◆ **Requirement**
Write down, unchanged, the entries from the first line through the line holding "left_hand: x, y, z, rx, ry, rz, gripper". Include no other line.

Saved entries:
· · ·

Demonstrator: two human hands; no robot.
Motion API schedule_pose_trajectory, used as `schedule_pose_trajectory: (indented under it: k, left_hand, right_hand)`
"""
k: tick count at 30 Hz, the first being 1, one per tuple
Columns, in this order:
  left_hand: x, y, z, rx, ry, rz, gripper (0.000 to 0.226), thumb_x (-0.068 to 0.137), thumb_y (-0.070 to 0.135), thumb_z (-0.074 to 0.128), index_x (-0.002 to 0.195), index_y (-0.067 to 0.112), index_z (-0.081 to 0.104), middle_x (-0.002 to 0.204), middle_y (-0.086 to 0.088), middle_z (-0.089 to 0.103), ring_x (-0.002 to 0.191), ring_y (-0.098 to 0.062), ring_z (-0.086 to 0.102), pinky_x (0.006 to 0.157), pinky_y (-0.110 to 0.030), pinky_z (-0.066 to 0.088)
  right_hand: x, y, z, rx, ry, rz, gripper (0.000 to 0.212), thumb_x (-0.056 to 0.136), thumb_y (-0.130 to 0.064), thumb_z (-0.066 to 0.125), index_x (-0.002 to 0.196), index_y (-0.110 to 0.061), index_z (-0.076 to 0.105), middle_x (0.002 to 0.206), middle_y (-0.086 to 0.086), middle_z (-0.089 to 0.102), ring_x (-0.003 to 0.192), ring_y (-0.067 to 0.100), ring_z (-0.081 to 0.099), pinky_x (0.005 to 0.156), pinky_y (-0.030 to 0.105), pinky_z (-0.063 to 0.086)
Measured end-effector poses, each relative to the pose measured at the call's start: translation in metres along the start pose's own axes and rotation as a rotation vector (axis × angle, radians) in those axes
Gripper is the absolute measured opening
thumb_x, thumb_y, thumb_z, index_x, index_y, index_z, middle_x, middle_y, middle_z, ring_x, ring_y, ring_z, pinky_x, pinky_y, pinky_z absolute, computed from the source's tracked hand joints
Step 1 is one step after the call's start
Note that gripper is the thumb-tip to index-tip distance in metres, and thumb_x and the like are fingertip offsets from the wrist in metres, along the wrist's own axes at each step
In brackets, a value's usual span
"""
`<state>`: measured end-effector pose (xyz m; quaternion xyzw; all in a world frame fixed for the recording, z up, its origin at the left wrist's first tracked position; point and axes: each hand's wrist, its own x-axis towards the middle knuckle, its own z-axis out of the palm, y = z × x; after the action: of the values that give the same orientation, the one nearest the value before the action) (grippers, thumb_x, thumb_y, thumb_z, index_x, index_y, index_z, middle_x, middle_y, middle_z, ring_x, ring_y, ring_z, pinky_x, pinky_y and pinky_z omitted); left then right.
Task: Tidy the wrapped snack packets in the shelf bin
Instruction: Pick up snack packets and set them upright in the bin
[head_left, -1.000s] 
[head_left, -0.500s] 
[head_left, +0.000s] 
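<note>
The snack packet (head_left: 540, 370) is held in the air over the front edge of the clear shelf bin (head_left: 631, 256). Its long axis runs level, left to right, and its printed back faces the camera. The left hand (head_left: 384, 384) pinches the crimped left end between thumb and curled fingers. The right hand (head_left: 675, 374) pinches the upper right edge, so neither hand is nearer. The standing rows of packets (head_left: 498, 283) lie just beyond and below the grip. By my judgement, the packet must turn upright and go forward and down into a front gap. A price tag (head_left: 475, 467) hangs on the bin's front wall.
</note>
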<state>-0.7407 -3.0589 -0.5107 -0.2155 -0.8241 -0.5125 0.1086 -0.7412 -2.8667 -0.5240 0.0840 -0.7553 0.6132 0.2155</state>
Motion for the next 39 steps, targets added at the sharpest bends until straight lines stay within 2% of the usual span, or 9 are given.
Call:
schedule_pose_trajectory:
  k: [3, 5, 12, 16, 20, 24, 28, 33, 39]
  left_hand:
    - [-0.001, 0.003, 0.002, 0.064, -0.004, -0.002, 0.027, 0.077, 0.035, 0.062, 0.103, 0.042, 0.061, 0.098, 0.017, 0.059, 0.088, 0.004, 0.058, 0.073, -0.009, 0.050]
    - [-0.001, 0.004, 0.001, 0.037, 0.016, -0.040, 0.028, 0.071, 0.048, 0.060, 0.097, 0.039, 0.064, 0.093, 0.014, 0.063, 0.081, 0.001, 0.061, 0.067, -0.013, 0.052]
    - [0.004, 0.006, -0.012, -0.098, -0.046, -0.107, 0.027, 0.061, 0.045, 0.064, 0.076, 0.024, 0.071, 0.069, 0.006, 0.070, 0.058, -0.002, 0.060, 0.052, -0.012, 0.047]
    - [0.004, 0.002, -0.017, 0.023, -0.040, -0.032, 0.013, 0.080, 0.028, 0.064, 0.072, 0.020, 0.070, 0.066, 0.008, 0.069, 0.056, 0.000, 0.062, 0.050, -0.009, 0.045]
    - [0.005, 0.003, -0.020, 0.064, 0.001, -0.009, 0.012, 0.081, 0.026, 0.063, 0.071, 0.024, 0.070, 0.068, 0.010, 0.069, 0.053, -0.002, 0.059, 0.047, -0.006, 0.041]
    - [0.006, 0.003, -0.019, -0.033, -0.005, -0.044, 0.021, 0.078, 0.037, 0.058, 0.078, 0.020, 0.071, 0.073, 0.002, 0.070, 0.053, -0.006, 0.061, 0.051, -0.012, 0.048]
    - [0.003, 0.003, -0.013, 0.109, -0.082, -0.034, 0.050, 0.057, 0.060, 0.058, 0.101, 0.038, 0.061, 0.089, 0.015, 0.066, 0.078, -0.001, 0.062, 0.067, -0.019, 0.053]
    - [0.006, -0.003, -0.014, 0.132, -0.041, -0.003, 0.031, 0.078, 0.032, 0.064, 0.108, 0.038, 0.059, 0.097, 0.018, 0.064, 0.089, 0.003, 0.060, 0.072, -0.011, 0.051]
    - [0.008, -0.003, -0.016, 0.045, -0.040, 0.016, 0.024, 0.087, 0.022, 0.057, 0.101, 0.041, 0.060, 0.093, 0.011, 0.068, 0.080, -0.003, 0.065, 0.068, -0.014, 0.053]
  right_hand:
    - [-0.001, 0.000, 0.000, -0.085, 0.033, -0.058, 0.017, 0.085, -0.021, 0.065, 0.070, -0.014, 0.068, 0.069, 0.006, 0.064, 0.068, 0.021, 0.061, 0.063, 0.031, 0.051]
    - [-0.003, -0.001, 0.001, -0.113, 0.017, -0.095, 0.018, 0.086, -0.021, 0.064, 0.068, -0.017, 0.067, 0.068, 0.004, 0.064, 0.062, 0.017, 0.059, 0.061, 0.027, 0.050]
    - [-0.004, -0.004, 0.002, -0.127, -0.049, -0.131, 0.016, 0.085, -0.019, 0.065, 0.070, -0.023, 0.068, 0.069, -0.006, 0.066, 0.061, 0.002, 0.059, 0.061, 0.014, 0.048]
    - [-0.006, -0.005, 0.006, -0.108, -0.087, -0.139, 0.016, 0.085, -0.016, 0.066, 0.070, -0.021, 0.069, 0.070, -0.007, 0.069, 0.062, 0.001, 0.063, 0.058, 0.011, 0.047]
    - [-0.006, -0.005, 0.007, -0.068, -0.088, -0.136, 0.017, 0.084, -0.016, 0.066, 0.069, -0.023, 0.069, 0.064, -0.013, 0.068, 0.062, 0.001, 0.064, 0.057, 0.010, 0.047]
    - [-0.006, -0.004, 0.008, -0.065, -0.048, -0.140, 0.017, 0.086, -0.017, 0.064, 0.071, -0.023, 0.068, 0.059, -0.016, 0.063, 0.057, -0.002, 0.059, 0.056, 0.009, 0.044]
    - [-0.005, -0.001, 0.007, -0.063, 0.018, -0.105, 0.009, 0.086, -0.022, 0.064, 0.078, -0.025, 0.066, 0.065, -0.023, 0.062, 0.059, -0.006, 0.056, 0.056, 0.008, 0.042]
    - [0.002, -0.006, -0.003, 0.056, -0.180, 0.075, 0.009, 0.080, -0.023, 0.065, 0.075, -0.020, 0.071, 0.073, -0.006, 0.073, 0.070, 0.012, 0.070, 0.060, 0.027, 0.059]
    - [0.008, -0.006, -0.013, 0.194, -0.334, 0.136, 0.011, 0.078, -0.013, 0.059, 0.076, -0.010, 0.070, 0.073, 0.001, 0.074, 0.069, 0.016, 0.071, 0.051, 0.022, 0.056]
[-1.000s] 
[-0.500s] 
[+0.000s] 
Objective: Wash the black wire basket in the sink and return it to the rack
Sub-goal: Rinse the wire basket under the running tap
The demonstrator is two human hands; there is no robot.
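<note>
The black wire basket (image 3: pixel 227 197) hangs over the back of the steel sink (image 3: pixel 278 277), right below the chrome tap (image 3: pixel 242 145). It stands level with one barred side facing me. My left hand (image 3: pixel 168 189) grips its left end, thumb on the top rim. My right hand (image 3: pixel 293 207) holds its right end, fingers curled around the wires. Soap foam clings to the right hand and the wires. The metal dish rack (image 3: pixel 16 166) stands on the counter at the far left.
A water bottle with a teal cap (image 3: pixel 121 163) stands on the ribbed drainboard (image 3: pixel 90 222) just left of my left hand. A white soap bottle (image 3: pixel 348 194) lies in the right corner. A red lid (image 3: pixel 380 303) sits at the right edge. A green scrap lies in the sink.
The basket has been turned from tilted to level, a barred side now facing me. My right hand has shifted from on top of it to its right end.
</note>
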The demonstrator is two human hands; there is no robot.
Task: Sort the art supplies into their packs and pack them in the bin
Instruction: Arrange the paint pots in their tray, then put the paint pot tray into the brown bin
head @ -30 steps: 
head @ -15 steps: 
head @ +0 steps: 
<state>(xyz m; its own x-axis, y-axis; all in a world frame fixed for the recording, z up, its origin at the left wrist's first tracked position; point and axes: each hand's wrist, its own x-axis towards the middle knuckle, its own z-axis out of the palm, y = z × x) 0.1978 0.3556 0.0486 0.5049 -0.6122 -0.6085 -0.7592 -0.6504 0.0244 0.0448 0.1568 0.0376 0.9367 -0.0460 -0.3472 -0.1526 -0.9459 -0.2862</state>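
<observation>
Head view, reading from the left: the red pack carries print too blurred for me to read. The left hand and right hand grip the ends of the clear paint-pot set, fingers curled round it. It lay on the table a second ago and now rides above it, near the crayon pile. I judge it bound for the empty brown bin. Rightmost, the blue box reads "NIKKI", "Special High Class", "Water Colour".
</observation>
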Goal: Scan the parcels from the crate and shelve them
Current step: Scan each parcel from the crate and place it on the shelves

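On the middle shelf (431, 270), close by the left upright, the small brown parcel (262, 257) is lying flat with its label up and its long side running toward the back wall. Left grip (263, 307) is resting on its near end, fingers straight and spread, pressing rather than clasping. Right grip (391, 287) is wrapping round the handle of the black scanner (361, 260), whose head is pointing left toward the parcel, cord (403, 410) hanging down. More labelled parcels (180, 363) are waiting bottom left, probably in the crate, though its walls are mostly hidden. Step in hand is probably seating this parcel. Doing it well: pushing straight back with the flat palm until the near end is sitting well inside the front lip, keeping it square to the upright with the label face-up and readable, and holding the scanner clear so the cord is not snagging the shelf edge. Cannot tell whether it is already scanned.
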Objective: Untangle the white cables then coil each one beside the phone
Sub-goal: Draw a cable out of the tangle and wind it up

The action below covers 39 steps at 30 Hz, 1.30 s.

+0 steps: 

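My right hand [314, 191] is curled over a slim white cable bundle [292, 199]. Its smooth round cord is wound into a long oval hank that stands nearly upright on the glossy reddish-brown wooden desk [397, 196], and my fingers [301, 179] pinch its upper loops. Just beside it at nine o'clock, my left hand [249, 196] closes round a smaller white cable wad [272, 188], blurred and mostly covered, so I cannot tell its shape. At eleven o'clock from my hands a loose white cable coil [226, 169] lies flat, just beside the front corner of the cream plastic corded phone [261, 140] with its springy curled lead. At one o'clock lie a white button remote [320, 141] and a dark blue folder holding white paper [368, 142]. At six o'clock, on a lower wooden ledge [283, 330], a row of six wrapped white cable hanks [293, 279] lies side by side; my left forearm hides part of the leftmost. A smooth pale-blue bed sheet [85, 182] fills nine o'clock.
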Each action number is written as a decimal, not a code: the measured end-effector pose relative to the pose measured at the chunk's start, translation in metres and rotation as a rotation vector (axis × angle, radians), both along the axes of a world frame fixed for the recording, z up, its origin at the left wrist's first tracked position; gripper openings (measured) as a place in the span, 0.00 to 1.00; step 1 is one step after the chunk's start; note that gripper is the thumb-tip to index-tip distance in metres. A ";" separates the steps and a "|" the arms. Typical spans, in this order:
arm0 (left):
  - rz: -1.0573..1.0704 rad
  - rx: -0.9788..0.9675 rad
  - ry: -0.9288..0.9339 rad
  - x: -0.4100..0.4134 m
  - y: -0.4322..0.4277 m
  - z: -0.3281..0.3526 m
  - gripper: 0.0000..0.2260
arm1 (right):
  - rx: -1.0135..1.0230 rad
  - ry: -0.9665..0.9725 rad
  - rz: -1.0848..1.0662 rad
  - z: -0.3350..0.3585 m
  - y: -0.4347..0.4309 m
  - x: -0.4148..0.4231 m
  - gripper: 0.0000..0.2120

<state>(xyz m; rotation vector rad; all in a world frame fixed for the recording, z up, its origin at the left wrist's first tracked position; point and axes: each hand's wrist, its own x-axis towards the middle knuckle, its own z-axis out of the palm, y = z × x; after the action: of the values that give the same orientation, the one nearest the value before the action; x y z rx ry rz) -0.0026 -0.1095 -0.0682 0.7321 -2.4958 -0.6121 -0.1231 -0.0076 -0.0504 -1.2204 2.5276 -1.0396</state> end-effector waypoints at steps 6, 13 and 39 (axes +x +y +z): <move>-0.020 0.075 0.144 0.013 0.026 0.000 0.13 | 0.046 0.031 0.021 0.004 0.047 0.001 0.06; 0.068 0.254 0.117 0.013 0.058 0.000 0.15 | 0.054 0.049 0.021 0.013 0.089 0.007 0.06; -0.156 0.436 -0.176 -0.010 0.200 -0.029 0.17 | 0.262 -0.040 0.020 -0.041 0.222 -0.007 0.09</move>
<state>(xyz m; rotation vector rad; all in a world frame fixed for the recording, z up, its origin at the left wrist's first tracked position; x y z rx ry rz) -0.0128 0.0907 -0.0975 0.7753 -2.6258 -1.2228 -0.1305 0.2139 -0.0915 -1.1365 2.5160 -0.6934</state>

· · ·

◆ **Written solution**
Demonstrator: two human hands; no robot.
Motion API schedule_pose_trajectory, used as `schedule_pose_trajectory: (indented under it: k, left_hand, right_hand)`
"""
k: tick count at 30 Hz, the first being 1, one per tuple
Columns, in this order:
  left_hand: x, y, z, rx, ry, rz, gripper (0.000 to 0.226), thumb_x (-0.068 to 0.137), thumb_y (-0.070 to 0.135), thumb_z (-0.074 to 0.128), index_x (-0.002 to 0.195), index_y (-0.067 to 0.112), index_z (-0.081 to 0.104), middle_x (-0.002 to 0.204), middle_y (-0.086 to 0.088), middle_z (-0.089 to 0.103), ring_x (-0.002 to 0.191), ring_y (-0.098 to 0.062), ring_z (-0.086 to 0.102), pinky_x (0.006 to 0.157), pinky_y (-0.110 to 0.030), pinky_z (-0.066 to 0.088)

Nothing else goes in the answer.